DATE:  June 15, 2020
CONTACT: Jim Martin, (603) 568-9777

Septic Systems During Coronavirus Pandemic

Concord, NH – (NHDES) urges residents to be cautious with the use of strong antibacterial cleaning materials and disposing of those materials in septic systems. Introducing large volumes of these cleaning agents to septic system can have detrimental effect on the bacteria that are vital to the function of a healthy system. Without the essential bacteria in a septic tank and/or in the effluent disposal area (leachfield) the system will prematurely fail resulting in the system having to be replaced. Replacing a system in failure can be a very expensive undertaking that could be avoided with careful and proper use.
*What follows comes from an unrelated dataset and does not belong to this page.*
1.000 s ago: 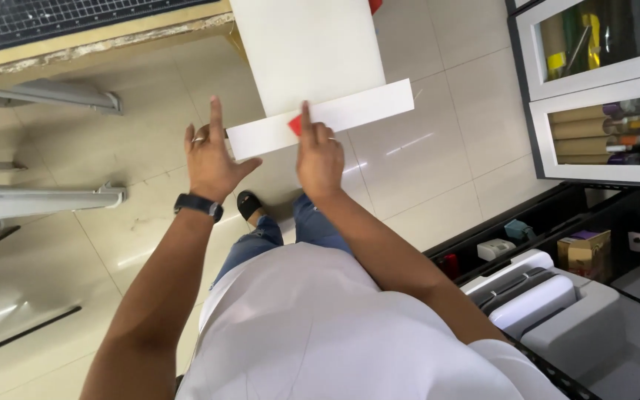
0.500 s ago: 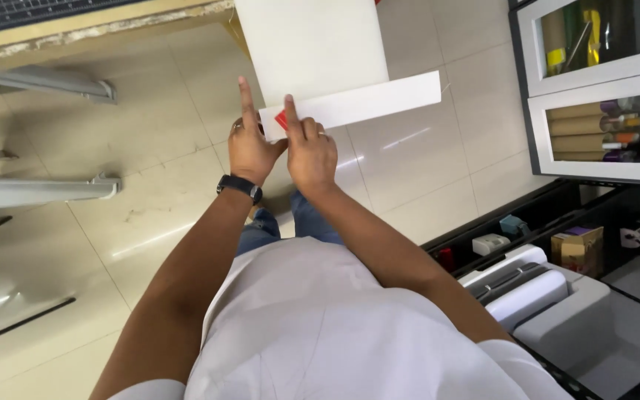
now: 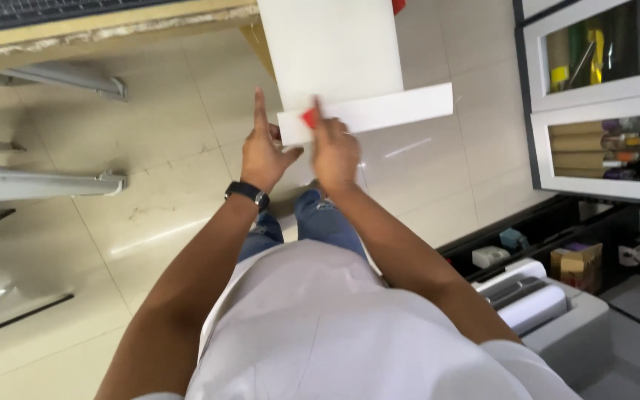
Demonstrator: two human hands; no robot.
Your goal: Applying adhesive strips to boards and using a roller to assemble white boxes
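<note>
In the head view, at upper centre of the frame, both hands meet at the folded lower edge of a large white sheet (image 3: pixel 335 52). The left hand (image 3: pixel 264 152) pinches its corner, forefinger raised. The right hand (image 3: pixel 335 152) presses down beside a small red piece (image 3: pixel 310 117), possibly a tab. A black watch (image 3: pixel 247 194) circles the left wrist.
</note>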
NHDES has noticed increased percentage of applications to replace failed individual sewage disposal systems (septic systems) over that last few months as compared to 2019. During the spring months, NHDES normally receives higher numbers of applications for the replacement of failed systems most likely due to amount of rain and snow melt. However, this year due to the coronavirus pandemic, many people are now working remotely from home. A hydraulic overload on systems (too much water) resulting from the increased use of home septic systems may be contributing to the increased number of failures. Equally important to consider is the disposal of strong cleaning materials in septic systems. The Centers for Disease Control and Prevention, and the New Hampshire State Government encourage regular personal hygiene and extensive cleaning of homes and businesses to deter the spread of the virus, but be careful as to the amount of these cleaning solutions go down the drain to your septic system.